Rientrato in Sicilia, creata la “ Legione della Vendetta”, mosse in Calabria dove la resistenza anti-francese fu da sempre consolidata e arroccata: con l’intento di sollevare le popolazioni contro gli invasori. Questa volta la storia non prenderà le pieghe del ’99, si trattò infatti di un conflitto ben diverso, parte di una scacchiera più ampia tale da comprendere l’intera Europa occupata.
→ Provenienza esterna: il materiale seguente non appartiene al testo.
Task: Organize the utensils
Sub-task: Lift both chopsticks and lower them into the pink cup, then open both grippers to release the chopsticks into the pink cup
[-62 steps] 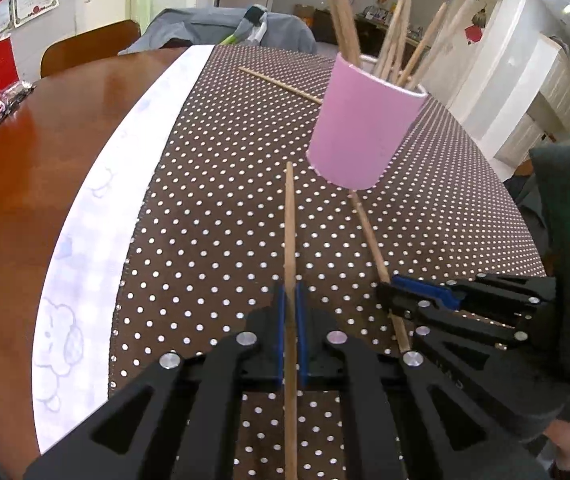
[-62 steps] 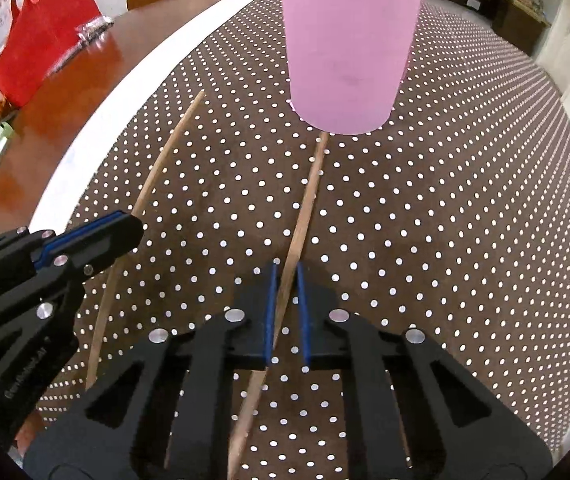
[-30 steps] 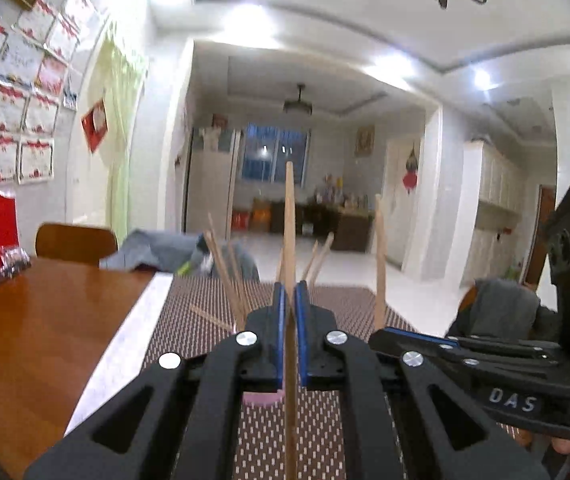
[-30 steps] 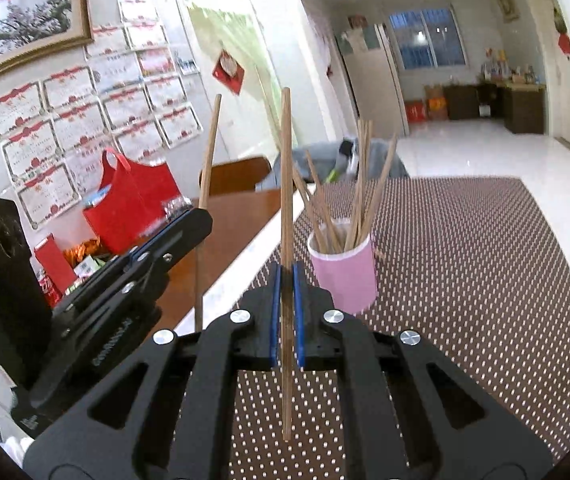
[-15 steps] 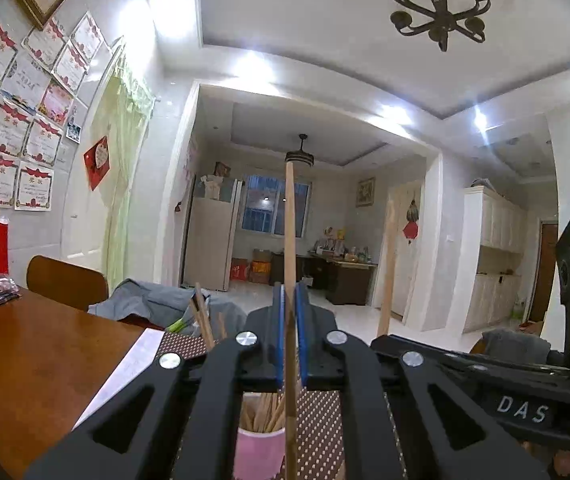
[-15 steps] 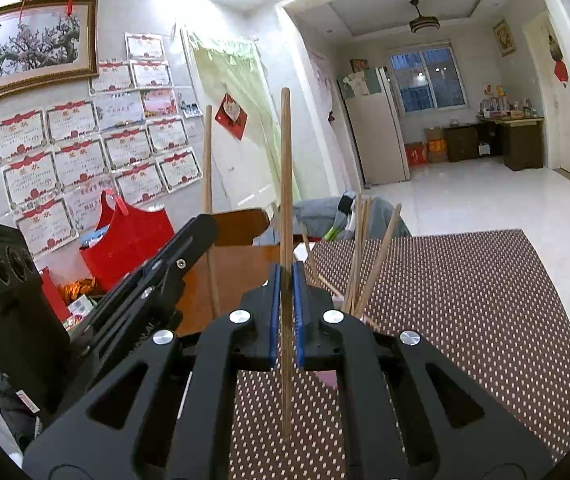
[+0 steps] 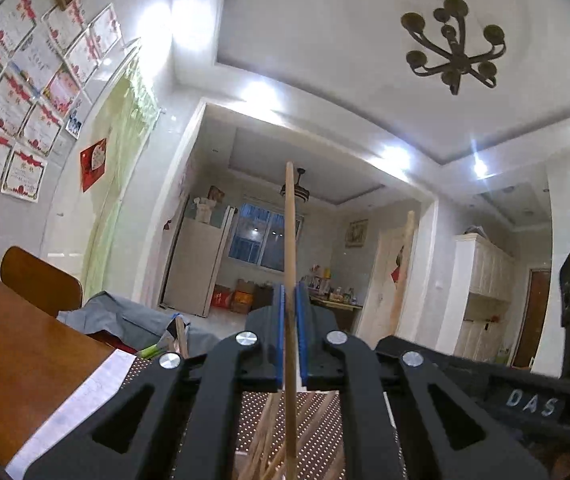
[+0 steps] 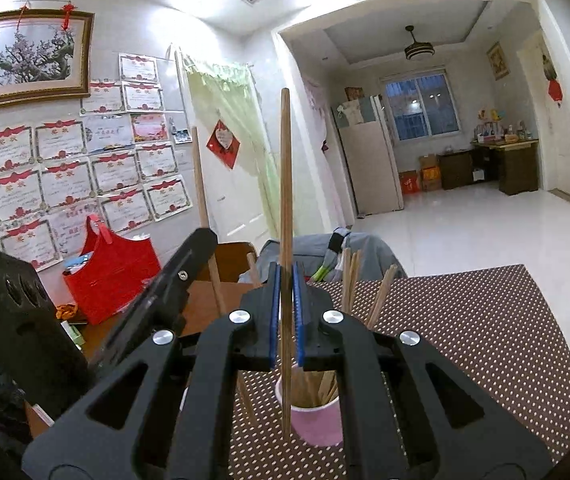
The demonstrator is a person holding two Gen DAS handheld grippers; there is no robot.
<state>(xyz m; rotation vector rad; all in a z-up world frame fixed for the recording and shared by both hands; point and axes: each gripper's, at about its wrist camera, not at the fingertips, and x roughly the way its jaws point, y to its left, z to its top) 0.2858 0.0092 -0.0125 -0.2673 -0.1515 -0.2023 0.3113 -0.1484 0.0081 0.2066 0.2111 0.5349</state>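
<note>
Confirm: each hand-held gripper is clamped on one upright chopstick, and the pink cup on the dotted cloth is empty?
Not quite. The pink cup is not empty: the right wrist view shows several chopsticks standing in it. The rest holds: the left hand-held gripper and right hand-held gripper are each clamped on one upright chopstick.

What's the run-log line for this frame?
left gripper: shut on chopstick, upright | right gripper: shut on chopstick, upright | pink cup: on dotted cloth, holds sticks | step: insert pending
</note>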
Fra Diavolo, tentò la sua ultima spedizione in Campania, ove con 500 volontari affrontò l’ultima battaglia. I Francesi gli scagliano contro il Colonnello Hugo, padre del nostro Victor Hugo, l’uomo che anni dopo ricorderà e si ispirerà anche a quei fatti nel suo “Novantatré”, scrivendo delle parole che possono facilmente essere adattate alla memoria “ al di là delle rivoluzioni , le verità e la giustizia dimorano come il cielo stellato al di sopra della tempesta”. Fra Diavolo verrà braccato, catturato e impiccato: lasciato appeso come monito per i ribelli, ,per dimostrare alla popolazione che alla fine Fra Diavolo era solo un uomo, fatto di carne e sangue, un uomo per l’appunto. Cosi chi fosse passato per Piazza del Mercato a Napoli l’11 novembre 1806 avrebbe visto un uomo, in uniforme, appeso per il collo. Era la prassi all’epoca, il fine era quello di frenare cosi la fantasia dei contadini, sempre pronti a raccontare storie e costruire miti, troppo pericolosi soprattutto per forze d’occupazione in un paese ostile.
Si possono uccidere gli uomini, ma la leggenda vivrà in eterno. Nessuna espressione è più vicina alla realtà antropologica del sud della celebre frase de “ L’uomo che uccise Liberty Valance”, “ Qui siamo nel west (sud), dove se la leggenda diventa realtà, vince la leggenda”.